AIM OF THE TASK:
All lines in the data below carrying the string "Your" are to be located and copied.

Stored entries:

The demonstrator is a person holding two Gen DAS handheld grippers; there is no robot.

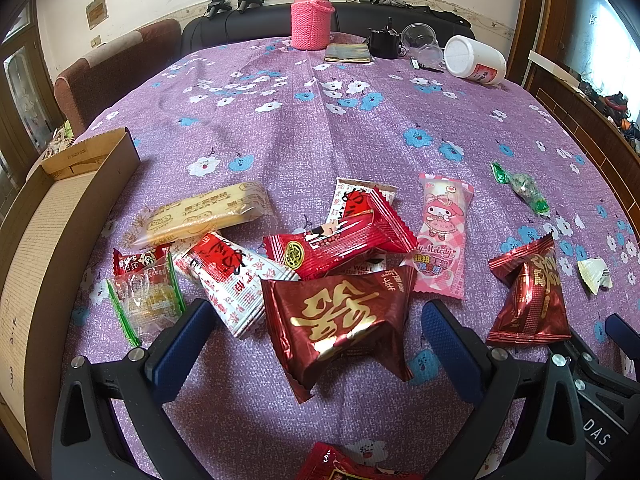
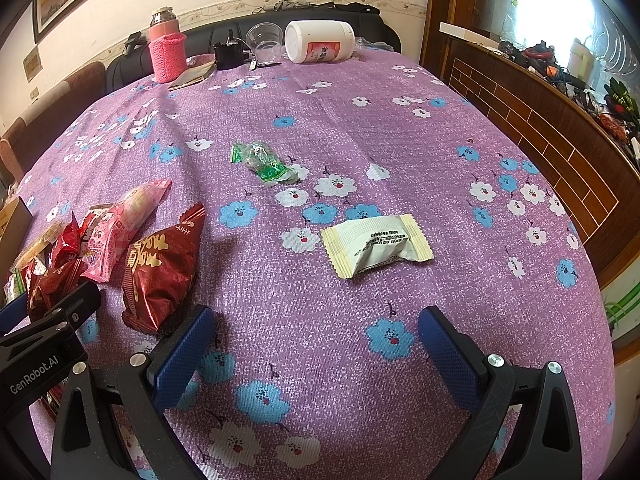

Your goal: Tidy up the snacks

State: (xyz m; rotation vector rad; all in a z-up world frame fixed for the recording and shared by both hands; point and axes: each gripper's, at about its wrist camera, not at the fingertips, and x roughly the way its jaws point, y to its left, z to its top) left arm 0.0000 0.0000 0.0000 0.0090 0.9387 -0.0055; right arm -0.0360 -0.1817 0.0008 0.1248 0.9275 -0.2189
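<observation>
- Left gripper: jaws spread wide, nothing held. A dark red packet with gold print is framed between the fingers, lying on the purple tablecloth.
- Right gripper: also spread and empty, aimed at bare cloth; a white packet lies just ahead.
- Snacks are heaped ahead of the left gripper: a biscuit pack, a pink pouch. A green candy lies well apart.
- A cardboard box sits at the left edge; judged the likely destination.
- Handling, as judged: packets are light, puffy and slick foil, contents crushable. The body is best pinched gently across its middle; crimped ends may slip.
</observation>
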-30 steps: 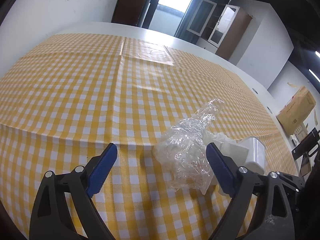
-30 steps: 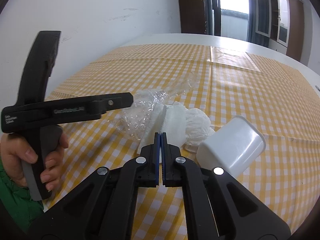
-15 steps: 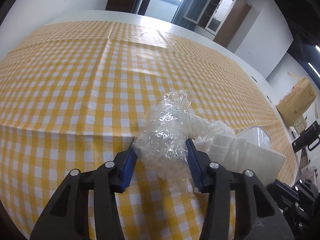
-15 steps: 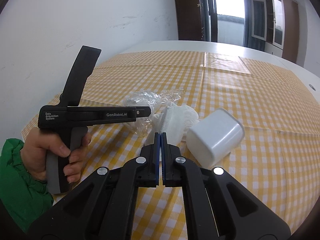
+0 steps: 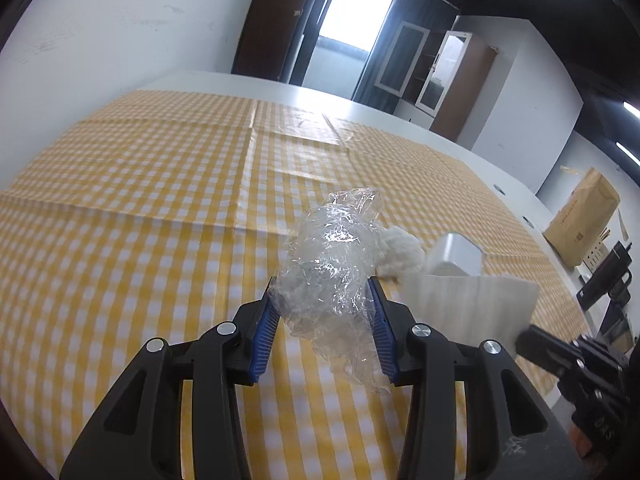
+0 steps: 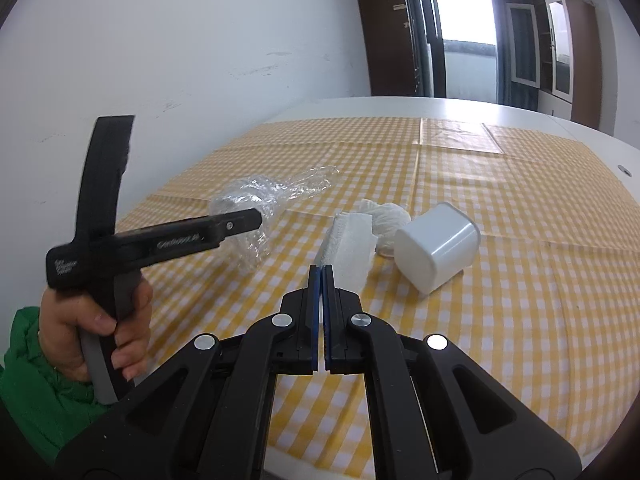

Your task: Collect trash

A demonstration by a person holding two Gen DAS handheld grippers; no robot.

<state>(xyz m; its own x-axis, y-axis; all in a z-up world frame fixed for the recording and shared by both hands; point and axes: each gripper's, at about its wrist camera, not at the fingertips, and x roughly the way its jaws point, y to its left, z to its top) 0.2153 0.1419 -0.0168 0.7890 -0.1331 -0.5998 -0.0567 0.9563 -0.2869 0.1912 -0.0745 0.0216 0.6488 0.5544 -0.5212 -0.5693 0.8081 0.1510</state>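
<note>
My left gripper (image 5: 325, 312) pinches the crumpled plastic wrap (image 5: 334, 264) left of the white container (image 6: 437, 251), lifting it off the surface; my right gripper (image 6: 321, 276) clamps a white foam sheet (image 6: 347, 246).

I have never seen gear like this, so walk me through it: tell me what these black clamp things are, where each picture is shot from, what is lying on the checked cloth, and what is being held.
There is no robot here. A person holds a hand-operated two-finger gripper in each hand, and each one carries a wide-angle camera looking out along its fingers.

One picture is from the left gripper. Its blue-padded fingers are closed on a crumpled clear plastic wrapper, which looks lifted off the cloth.

The other is from the right gripper, shut on a white folded napkin. This view also shows the person's left hand gripping the other tool's handle.

On the yellow checked tablecloth lie a crumpled white tissue and a white plastic container tipped on its side.
</note>
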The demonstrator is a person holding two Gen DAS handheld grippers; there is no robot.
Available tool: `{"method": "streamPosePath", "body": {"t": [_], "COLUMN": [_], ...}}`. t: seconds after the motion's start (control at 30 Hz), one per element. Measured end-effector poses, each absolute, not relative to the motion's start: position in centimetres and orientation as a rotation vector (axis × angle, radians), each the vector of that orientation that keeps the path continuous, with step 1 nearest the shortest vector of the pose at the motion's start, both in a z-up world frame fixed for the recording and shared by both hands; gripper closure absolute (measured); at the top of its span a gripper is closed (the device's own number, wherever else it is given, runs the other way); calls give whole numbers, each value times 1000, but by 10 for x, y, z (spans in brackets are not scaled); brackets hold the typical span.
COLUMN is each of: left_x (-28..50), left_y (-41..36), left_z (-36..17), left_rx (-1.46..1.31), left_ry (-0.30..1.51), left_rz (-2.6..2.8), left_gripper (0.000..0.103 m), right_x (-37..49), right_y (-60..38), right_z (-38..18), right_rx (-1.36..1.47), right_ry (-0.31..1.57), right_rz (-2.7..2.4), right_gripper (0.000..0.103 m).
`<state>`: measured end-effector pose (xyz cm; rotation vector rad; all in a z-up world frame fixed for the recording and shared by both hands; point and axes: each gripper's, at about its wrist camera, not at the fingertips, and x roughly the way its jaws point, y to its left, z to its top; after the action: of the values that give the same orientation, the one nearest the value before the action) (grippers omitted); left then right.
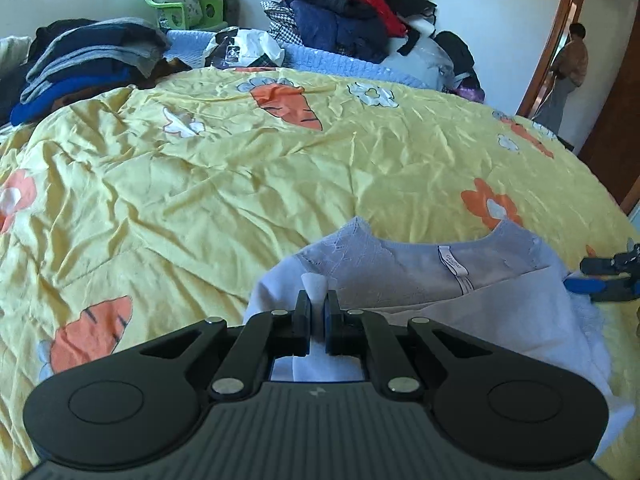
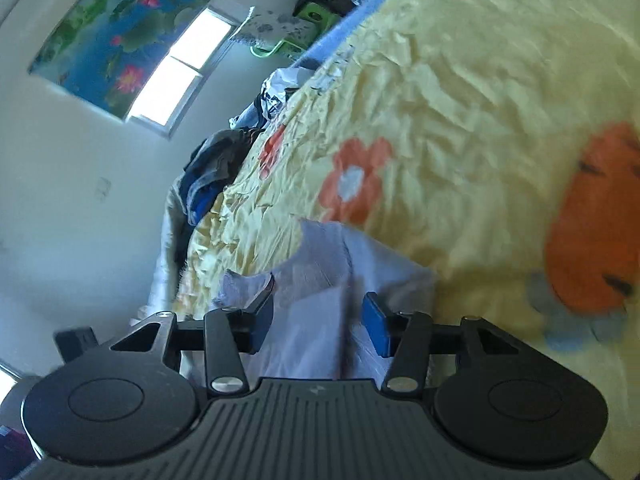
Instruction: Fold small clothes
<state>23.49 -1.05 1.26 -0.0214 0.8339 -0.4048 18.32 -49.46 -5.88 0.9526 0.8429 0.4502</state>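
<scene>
A small pale lavender garment (image 1: 420, 276) with a lace neckline and a white label lies on the yellow bedspread (image 1: 240, 184), partly folded over. My left gripper (image 1: 318, 304) is shut on a pinch of its fabric at the left side. My right gripper (image 2: 318, 320) is open, rolled sideways, with its fingers astride the garment's edge (image 2: 320, 272); the view is blurred. The right gripper also shows at the right edge of the left wrist view (image 1: 612, 276).
Stacks of folded clothes (image 1: 88, 60) sit at the bed's far left, and a tall pile with red and navy jackets (image 1: 344, 4) at the back. A person (image 1: 568, 68) stands in the doorway at right. A window and a flower picture (image 2: 116, 36) are on the wall.
</scene>
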Motion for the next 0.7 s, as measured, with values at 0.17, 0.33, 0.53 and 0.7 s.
{"method": "streamPosePath", "body": {"t": [0.17, 0.33, 0.53, 0.7], "left_x": [234, 236, 233, 224], "left_y": [-11, -9, -5, -5], "left_z": [16, 15, 16, 34], "left_rx": [-31, -32, -41, -43], "left_ry": [834, 846, 832, 771], "left_rz": [-409, -405, -398, -434], "left_gripper": [97, 97, 97, 97], "right_x": [185, 202, 198, 185], "right_y": [-488, -462, -457, -467], "right_z": [-63, -59, -51, -25], "right_rx": [986, 873, 779, 789], "right_ry": [869, 914, 860, 750], "right_rz": [489, 499, 480, 520], "right_gripper": [54, 92, 96, 96]}}
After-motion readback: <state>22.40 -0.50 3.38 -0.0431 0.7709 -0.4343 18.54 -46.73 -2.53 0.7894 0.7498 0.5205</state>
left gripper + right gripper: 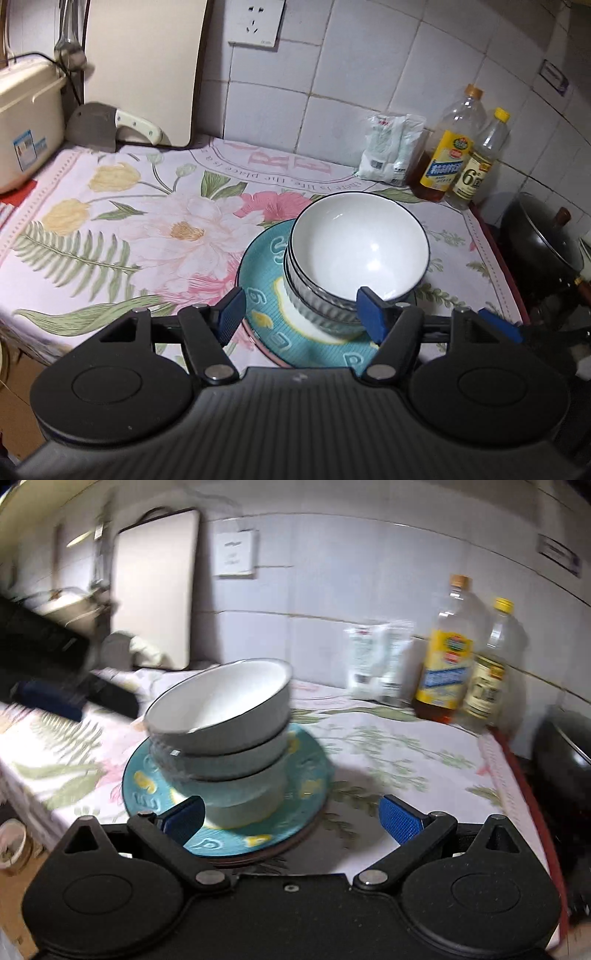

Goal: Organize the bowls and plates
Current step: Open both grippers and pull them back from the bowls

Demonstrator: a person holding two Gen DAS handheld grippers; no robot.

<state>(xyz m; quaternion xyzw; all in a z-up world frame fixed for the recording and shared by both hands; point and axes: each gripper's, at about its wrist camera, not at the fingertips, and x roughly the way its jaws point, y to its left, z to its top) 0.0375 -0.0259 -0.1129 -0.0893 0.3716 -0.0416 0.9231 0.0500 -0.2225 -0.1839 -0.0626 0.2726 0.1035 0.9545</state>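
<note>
Resting nested on a teal plate (266,325) with raised characters, among them a "6", the stacked bowls (354,254) sit on a floral cloth (110,221) printed "the place"; left gripper (301,314) and right gripper (291,821) both gape empty; a bottle (471,173) reads "6"

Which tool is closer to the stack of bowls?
Left. The left tool has its open fingers on either side of the bowls, not pressing. The right tool, also open, sits slightly back, mostly right of them.
</note>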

RESULT:
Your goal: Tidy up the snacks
Your task: Collect trash

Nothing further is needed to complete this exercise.